Кирьяков повернул за ним коня.

Меншиков сидел на рослом гнедом донце — сухой, костяной, желтый.

Глаза Кирьякова с трудом выкарабкивались из набрякших век, когда он, поднимая руку к козырьку, проговорил желчно:

— Я приказал только что пришедшим батальонам Московского полка остаться в резерве, ваша светлость.

— А я… я приказываю, — поднял голос Меншиков, — взять их из резерва сюда, на левый фланг!

— Они устали, ваша светлость!

— Пустяки! «Устали»!.. Извольте передвинуть их сюда сейчас же! Не медля!.. Сюда! Вот!

И Меншиков, отвернувшись от Кирьякова, указал рукой, куда он думал поставить батальон.

— Слушаю, ваша светлость! — вызывающе громко гаркнул Кирьяжов и дернул поводья с такой силой, что едва удержался в седле.

Между тем Куртьянов уже скомандовал:

— Первому и второму батальонам надеть чистые рубахи и сподники!

А ротные подхватили разноголосо:

— Первой роте надеть рубахи и споднее!

— Второй роте надеть рубашки и сподники!

Солдаты, которым только что сам начальник дивизии приказал заслуженно расположиться на отдых, недоуменно вскочили, но проворно начали вытаскивать из ранцев чистое белье.

Меняя белье перед боем, усталые батальоны разделись, как для купанья, когда снова подъехал к ним Кирьяков и, покачиваясь в седле и поблескивая Георгием, полученным за усмирение польского восстания, знаменитым звонким голосом прокричал так, чтобы было слышно и Меншикову:

— Ребя-та! Пойдете сейчас на передовую позицию!.. На голое, открытое ме-сто!.. Но зна-ать, ребята, это — приказ командующего армией, а не мой!

Солдаты же говорили, натягивая на не желающие разгибаться ноги чистые сподники:

— Ну, кажись, так, братцы: паны тут промеж собой дерутся, а у нас, хлопцев, будут чубы трещать!

Все-таки голые потные тела их продуло утренним ветерком, освежило.

Начали даже шутить по рядам:

— Отысповедались у начальства, причепурились, — айда теперь, братцы, к французским попам причащаться!

Они уже узнали от своих однополчан, раньше их пришедших с Арабатской стрелки, что против них и всего левого фланга русской позиции стоят французы.

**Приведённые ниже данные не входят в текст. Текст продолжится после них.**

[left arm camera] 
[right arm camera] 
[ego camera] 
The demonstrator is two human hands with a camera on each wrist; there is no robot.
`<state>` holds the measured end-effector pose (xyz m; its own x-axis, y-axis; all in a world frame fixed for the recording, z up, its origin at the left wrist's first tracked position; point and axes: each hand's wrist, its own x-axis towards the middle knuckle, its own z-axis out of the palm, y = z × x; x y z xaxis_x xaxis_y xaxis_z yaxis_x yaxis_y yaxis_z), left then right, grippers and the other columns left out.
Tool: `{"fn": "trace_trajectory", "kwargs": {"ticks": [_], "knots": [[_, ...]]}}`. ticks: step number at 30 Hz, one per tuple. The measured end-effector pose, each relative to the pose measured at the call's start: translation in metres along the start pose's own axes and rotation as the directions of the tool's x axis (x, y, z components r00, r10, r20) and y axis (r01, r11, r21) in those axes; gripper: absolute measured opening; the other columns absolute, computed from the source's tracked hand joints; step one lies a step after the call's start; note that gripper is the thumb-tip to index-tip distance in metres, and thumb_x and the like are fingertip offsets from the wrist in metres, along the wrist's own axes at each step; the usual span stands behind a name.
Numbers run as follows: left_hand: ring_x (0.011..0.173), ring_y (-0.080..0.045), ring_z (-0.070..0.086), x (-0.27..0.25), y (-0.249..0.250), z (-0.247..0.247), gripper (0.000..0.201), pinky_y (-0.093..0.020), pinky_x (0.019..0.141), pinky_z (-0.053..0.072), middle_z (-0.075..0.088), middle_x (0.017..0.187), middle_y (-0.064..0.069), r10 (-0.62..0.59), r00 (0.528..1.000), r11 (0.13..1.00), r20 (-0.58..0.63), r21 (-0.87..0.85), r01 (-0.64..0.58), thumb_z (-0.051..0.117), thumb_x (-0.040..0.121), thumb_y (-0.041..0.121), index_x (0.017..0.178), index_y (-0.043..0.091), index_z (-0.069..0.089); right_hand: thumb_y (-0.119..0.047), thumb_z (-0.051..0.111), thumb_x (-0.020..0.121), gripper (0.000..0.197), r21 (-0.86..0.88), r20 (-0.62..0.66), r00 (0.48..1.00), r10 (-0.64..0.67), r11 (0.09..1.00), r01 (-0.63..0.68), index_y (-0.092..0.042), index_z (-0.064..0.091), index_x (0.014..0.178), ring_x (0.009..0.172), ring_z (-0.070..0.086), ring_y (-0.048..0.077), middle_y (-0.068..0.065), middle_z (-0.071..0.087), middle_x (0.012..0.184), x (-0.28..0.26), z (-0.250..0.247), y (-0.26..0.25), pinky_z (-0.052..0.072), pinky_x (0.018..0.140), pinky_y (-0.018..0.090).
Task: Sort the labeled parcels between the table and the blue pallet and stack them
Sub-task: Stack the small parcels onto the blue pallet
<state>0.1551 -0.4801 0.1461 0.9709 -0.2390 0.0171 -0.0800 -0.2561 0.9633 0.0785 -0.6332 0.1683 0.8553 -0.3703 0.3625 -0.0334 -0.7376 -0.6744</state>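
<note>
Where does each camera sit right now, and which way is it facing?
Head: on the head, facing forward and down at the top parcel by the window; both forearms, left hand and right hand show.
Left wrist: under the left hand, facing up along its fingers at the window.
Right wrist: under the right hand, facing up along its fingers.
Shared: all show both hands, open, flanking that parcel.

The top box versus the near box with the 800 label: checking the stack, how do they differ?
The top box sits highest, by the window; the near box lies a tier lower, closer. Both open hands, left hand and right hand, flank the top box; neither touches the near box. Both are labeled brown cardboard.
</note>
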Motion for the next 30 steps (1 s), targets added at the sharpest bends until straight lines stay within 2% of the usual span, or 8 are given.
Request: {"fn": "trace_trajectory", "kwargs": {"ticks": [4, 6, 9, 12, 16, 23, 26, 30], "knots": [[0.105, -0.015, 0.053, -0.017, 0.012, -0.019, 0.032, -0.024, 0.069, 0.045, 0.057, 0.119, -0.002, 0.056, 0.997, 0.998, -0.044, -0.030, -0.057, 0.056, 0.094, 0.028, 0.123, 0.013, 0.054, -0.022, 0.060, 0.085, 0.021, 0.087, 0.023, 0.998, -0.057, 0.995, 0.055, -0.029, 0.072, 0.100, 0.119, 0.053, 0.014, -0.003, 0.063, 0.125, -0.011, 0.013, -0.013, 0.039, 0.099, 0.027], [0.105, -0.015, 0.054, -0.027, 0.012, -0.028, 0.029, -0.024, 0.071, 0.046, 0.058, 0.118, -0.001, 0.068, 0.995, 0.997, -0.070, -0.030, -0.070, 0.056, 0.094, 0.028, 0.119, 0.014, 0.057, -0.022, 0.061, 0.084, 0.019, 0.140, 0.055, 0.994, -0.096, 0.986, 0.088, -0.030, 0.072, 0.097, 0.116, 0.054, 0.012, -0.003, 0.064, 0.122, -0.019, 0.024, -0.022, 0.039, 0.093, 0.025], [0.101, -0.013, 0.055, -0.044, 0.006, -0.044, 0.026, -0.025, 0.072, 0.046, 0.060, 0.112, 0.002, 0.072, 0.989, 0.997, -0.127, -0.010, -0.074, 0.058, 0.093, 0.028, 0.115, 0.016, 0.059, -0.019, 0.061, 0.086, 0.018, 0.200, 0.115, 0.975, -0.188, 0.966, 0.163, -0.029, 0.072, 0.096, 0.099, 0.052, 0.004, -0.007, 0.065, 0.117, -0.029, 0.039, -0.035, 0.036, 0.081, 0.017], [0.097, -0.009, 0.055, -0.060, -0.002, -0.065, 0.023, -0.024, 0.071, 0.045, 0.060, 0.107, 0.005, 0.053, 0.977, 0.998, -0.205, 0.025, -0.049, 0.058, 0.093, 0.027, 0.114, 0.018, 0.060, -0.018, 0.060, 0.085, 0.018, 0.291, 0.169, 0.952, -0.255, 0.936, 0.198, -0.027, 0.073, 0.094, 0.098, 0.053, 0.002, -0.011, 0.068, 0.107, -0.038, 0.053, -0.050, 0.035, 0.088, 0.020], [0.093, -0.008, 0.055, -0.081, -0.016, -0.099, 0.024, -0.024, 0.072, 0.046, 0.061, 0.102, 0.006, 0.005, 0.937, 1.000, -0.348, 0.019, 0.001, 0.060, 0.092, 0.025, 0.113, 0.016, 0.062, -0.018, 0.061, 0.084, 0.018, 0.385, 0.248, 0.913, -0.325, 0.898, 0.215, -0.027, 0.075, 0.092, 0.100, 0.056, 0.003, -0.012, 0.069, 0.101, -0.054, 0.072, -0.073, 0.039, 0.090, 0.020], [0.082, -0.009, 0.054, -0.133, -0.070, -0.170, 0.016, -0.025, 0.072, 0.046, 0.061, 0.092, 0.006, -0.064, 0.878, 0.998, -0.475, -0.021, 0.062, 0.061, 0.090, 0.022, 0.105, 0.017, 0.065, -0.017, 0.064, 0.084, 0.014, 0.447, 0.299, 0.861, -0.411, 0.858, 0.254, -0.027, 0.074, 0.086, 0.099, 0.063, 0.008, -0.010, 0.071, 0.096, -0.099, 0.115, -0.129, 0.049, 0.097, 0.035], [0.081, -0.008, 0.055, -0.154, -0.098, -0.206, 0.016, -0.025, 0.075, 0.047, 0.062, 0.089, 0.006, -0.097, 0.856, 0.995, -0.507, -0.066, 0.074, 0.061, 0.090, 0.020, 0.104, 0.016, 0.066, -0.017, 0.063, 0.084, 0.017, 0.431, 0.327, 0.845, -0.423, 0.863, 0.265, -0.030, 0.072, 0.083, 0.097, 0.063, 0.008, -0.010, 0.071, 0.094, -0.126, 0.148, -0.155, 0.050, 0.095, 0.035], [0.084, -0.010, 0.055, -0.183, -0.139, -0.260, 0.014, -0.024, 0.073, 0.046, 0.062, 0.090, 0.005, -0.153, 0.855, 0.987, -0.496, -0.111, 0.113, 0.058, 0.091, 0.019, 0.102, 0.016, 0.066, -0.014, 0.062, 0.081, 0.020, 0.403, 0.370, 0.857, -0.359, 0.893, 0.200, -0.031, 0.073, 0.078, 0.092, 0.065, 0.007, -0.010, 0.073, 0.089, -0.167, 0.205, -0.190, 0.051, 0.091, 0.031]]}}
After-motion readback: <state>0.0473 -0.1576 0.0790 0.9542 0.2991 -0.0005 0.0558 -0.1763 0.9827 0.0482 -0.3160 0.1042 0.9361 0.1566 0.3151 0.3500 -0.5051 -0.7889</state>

Кирьяков назначен был Меншиковым командовать левым флангом, князь Горчаков 1-й — центром и правым. Против него строились к наступлению красные полки англичан, а синие колонны лучшего из французских генералов — Боске — под музыку и ожесточенный барабанный бой парадным форсированным маршем двинулись уже к устью Алмы, против которого выстроились левыми бортами к русской позиции восемь линейных паровых судов.

Палатки еще рано утром были сняты как в лагере союзников, так и в русском. Уложен был на подводы в тылу и огромный шатер Меншикова вместе с обеденным столом и телескопом, теперь уже ненужным, так как враги шли открыто и были близко.

Глава четвертая

БОЙ НА АЛМЕ

I

На балу, данном Бородинским полком 30 августа, мало было офицеров Владимирского и Суздальского полков, 1-й бригады 16-й дивизии, корпуса князя Горчакова: эти полки еще за две недели до бала вышли из Севастополя и стали лагерем на той самой позиции при устье Алмы, которая-была выбрана Меншиковым для встречи союзников.

Может быть, служба в министерстве иностранных дел, с которой начал свою государственную деятельность Меншиков, приучила его как дипломата к большой скрытности, но он никогда не был тем, что называется «душа нараспашку». Он как будто твердо помнил ядовитый афоризм Талейрана о языке, который дан человеку, чтобы скрывать свои мысли.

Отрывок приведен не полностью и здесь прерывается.